Financial Review, 14 April 2024

The Albanese government is seeking to delay aged care workers’ wage rises of up to 13.5 per cent by almost two years due to concerns a large pay jump could fuel labour shortages by attracting workers from other sectors.

The government told the Fair Work Commission late on Friday that it was committed to funding the pay increases for an estimated 250,000 direct carers but wished to phase them in as two halves on January 1, 2025 and January 1, 2026.

Health unions have responded in anger to the proposal and argued delays would heap more pressure on the aged care sector to retain existing staff.

But, according to the government, there are substantial shortages of hospital nurses, disability carers, and childcare workers who have “substitutable skills” with aged care workers.

“In this context, the Commonwealth considers it prudent to adopt a phased approach to the funding of large one-off wage increases, particularly where large wage increases may draw workers from other sectors of the economy that also face employment shortages,” its submission said.

“Further, the Commonwealth funding commitment has been made in the context of its fiscal strategy, which is focused on improving the budget position in a measured way, consistent with the overarching goal of reducing gross debt as a share of the economy over time, while seeking to deliver relief from cost-of-living pressures without adding to inflation.”

The FWC awarded carers pay rises of between 2 per cent and 13.5 per cent in March in recognition of historic underpayments of gendered roles.
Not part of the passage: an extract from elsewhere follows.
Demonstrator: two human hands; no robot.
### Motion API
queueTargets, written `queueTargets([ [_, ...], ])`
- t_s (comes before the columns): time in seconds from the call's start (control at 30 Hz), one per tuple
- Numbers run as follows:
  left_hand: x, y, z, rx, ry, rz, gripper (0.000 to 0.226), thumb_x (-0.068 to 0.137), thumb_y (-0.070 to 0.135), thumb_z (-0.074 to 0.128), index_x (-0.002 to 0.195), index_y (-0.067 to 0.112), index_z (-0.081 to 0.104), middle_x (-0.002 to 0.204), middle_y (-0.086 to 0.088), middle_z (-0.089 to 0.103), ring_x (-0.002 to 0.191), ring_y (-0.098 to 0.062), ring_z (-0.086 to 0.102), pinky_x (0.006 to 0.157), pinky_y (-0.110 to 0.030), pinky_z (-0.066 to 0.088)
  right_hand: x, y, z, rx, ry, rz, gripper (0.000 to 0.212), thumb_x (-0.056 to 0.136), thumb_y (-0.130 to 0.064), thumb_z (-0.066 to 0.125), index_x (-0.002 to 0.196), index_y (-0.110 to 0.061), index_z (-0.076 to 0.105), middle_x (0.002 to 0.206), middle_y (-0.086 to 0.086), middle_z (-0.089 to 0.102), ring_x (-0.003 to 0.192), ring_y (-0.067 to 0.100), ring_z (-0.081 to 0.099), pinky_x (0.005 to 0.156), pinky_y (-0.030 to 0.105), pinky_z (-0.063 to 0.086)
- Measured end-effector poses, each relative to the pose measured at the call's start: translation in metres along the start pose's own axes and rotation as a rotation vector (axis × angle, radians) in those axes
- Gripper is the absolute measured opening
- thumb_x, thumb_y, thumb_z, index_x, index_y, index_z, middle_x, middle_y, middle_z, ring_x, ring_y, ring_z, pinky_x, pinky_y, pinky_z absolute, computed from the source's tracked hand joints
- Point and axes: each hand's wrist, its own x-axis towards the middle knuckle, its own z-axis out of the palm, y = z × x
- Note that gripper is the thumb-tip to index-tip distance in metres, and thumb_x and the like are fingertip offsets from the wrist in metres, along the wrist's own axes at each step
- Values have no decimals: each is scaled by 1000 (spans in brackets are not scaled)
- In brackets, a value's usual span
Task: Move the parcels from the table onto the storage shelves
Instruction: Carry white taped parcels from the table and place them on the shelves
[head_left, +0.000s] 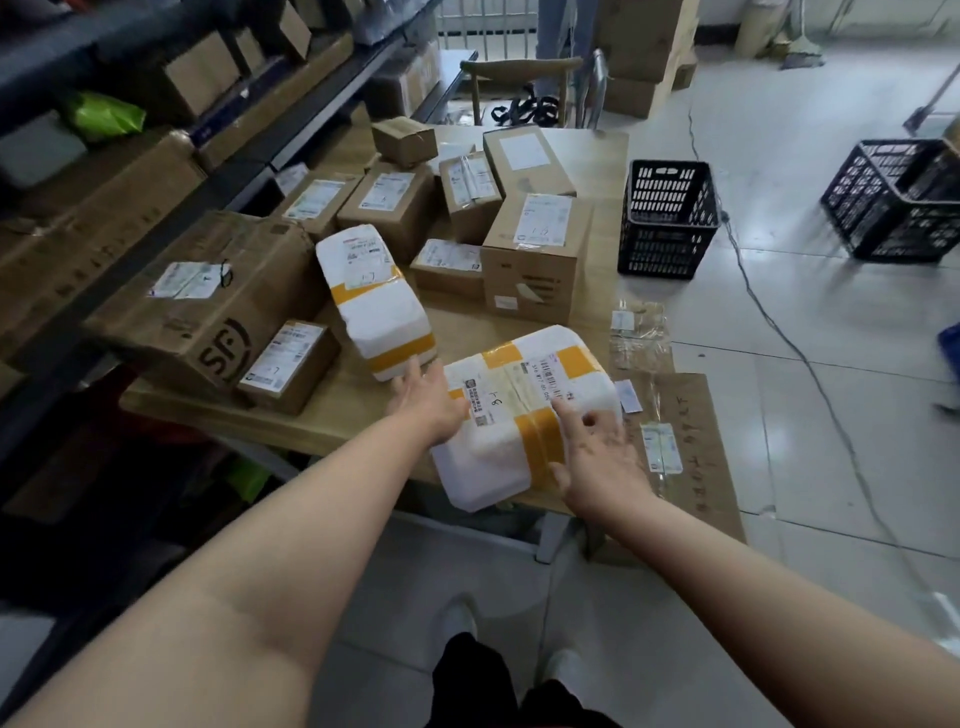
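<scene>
A white foam parcel with yellow tape (524, 410) lies at the near edge of the wooden table (343, 405), overhanging it a little. My left hand (428, 397) reaches to its left side with fingers spread and straight. Over its right near corner my right hand (597, 457) is spread open, fingers straight. A second white foam parcel with yellow tape (376, 301) lies just behind. Several brown cardboard parcels (535, 254) crowd the table's far half, the largest marked SF (208, 301). The storage shelves (130, 171) run along the left, holding cardboard boxes and a green bag.
Two black plastic crates (667, 218) (898, 200) stand on the tiled floor to the right. A flattened cardboard sheet (691, 441) with labels lies off the table's right end. A chair (519, 83) and stacked boxes stand at the far end. A cable crosses the floor.
</scene>
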Motion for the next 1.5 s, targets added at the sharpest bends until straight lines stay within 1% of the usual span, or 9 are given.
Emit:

Accountants estimate the increases will cost the federal budget $3.3 billion over the next four years.

The decision followed a 15 per cent interim increase last year for carers at a cost to the budget of $11.3 billion over the four-year estimates.

Health Services Union national president Gerard Hayes said the government’s position, if accepted, would mean aged care workers would be waiting six years for their full pay rise given their work value case had started in 2020.

“We’re not talking about getting a few more people into the sector – we’re talking about stopping the hemorrhaging of people leaving,” he said.

“A phasing program will maintain more pressure on the sector as opposed to what’s really needed – to attract and retain.”

The government’s submission says that, as of February, job vacancies in the health care and social assistance industry were 118 per cent higher than pre-pandemic levels and have remained at that level in recent quarters.

By contrast, job vacancies in the rest of the economy were only 49 per cent higher than February 2020 and had started to soften.

United Workers Union aged care director Carolyn Smith confirmed that early childhood workers were moving into aged care in response to last year’s 15 per cent increase and even some of the sector’s cooks and cleaners had become carers.

“That has been happening, there’s no doubt,” she said. “But the obvious answer to all these things is not slow it down but pay everyone what they’re worth.”

The UWU is currently pushing for a 25 per cent increase for childcare workers, to be funded by the government, as part of multi-employer bargaining.

However, Mr Hayes disputed the government’s argument that disability carers – who received up to 45 per cent [pay rises from 2012 to 2020 on equal pay grounds – might transfer over as he said aged care had been paid below comparable sectors.

“With the full increase they will become somewhat competitive in public health,” he said. “It’s an oxymoron to say that their wage gain would be at the disadvantage of other groups.”

He said he was seeking to talk to the government about its proposal “as a priority”.

The government’s submission supported non-direct carers, including cooks and cleaners, getting their pay increase of 7 per cent at the start of 2025.

However, the commission will be last to decide on a date. Last year, it fixed the 15 per cent increase from July 1 despite the government pushing for a 12-month phase-in period at the time.